*TASK DETAILS*
Keep the pictures out while you transcribe the listing below exactly.

*DATA SEGMENT*
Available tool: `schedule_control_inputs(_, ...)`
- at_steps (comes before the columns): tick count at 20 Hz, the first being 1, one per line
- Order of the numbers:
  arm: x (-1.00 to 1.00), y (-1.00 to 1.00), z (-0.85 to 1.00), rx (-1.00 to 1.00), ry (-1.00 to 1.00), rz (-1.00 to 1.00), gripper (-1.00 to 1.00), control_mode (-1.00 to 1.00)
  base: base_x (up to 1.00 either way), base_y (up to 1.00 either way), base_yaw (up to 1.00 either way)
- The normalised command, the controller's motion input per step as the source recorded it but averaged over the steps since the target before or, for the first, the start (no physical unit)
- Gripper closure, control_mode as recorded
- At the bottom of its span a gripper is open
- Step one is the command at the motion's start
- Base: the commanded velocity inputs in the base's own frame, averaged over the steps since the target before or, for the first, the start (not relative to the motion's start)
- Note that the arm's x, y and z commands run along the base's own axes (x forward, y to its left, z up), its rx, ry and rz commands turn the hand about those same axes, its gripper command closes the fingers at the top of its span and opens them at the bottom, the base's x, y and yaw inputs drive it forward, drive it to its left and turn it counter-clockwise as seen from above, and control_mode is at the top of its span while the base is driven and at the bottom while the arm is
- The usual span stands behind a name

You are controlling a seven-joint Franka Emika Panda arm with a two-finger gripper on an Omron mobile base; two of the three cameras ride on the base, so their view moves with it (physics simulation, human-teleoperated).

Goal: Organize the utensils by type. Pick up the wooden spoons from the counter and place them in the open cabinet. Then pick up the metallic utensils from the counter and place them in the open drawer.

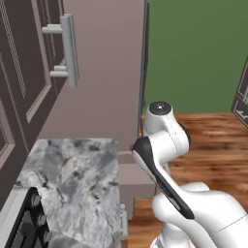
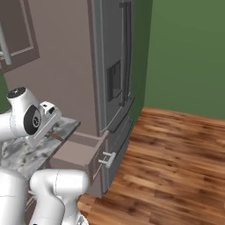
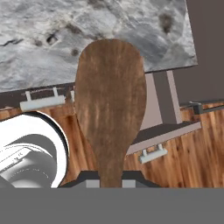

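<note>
Hand view: the end effector [image 3: 110, 180] was closed on the handle of a wooden spoon [image 3: 110, 109], whose broad brown bowl rose up the middle of the picture. Beyond the spoon lay the marbled surface [image 3: 43, 48], its edge running across the upper part of the view. Past that edge, lower down, the open drawer [image 3: 162, 124] stood pulled out from the base cabinets, with a silver bar handle [image 3: 153, 154] on its flat front; wood floor [image 3: 197, 153] showed around it.

Right base view: the end effector [image 2: 53, 132] sat at the end of the white arm [image 2: 26, 116], above the edge of the surface [image 2: 26, 151], and a short brown piece of the spoon [image 2: 57, 136] projected from it. The drawer [image 2: 81, 154] stood open just beside the surface, below its edge and next to the tall grey refrigerator [image 2: 115, 70].

Left base view: the arm [image 1: 162, 145] rose beside the surface [image 1: 72, 184], which ended at a tall grey-brown panel [image 1: 104, 68]. A dark cooktop [image 1: 29, 225] with knobs occupied the lower left corner.
</note>
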Motion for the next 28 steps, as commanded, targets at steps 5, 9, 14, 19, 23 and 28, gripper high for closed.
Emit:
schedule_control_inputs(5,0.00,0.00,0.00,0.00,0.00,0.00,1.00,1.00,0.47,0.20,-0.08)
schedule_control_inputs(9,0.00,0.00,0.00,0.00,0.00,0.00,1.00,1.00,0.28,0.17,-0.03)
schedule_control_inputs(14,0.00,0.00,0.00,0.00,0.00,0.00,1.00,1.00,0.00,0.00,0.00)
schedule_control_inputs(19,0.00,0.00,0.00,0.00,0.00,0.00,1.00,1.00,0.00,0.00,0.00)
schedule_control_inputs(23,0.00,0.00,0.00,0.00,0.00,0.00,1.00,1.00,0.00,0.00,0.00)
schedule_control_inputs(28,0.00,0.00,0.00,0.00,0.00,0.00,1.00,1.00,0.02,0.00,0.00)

*RESPONSE AREA*
Available tool: `schedule_control_inputs(_, ...)`
- at_steps (comes before the columns): tick count at 20 Hz, the first being 1, one per line
- Order of the numbers:
  arm: x (-1.00 to 1.00), y (-1.00 to 1.00), z (-0.85 to 1.00), rx (-1.00 to 1.00), ry (-1.00 to 1.00), rz (-1.00 to 1.00), gripper (-1.00 to 1.00), control_mode (-1.00 to 1.00)
  base: base_x (up to 1.00 either way), base_y (up to 1.00 either way), base_yaw (up to 1.00 either way)
- The normalised command, the controller's motion input per step as the source recorded it but averaged over the steps since the target before or, for the first, the start (no physical unit)
- Gripper closure, control_mode as recorded
- At the bottom of its span a gripper is open
- Step one is the command at the motion's start
- Base: the commanded velocity inputs in the base's own frame, averaged over the steps since the target before or, for the first, the start (not relative to the motion's start)
- Note that the arm's x, y and z commands run along the base's own axes (x forward, y to its left, z up), its rx, ry and rz commands turn the hand about those same axes, its gripper command closes the fingers at the top of its span and opens them at the bottom, the base's x, y and yaw inputs drive it forward, drive it to its left and turn it counter-clockwise as seen from above, and control_mode is at the top of its span while the base is driven and at the bottom while the arm is
- The usual span stands behind a name

You are controlling a seven-joint Franka Emika Panda arm with a two-finger gripper on an Omron mobile base; two of the three cameras ride on the base, so their view moves with it (physics simulation, human-teleoperated).

Goal: Organize the utensils by type. Pick up the wooden spoons from the counter and place them in the open cabinet. Then pick up the metallic utensils from the counter and place them in the open drawer.


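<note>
Hand view: the end effector [image 3: 110, 180] was closed on the handle of a wooden spoon [image 3: 110, 109], whose broad brown bowl rose up the middle of the picture. Beyond the spoon lay the marbled surface [image 3: 43, 48], its edge running across the upper part of the view. Past that edge, lower down, the open drawer [image 3: 162, 124] stood pulled out from the base cabinets, with a silver bar handle [image 3: 153, 154] on its flat front; wood floor [image 3: 197, 153] showed around it.

Right base view: the end effector [image 2: 53, 132] sat at the end of the white arm [image 2: 26, 116], above the edge of the surface [image 2: 26, 151], and a short brown piece of the spoon [image 2: 57, 136] projected from it. The drawer [image 2: 81, 154] stood open just beside the surface, below its edge and next to the tall grey refrigerator [image 2: 115, 70].

Left base view: the arm [image 1: 162, 145] rose beside the surface [image 1: 72, 184], which ended at a tall grey-brown panel [image 1: 104, 68]. A dark cooktop [image 1: 29, 225] with knobs occupied the lower left corner.
</note>
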Motion for the next 28 steps, as commanded, targets at steps 5, 9, 14, 19, 23 and 28, gripper high for closed.
Emit:
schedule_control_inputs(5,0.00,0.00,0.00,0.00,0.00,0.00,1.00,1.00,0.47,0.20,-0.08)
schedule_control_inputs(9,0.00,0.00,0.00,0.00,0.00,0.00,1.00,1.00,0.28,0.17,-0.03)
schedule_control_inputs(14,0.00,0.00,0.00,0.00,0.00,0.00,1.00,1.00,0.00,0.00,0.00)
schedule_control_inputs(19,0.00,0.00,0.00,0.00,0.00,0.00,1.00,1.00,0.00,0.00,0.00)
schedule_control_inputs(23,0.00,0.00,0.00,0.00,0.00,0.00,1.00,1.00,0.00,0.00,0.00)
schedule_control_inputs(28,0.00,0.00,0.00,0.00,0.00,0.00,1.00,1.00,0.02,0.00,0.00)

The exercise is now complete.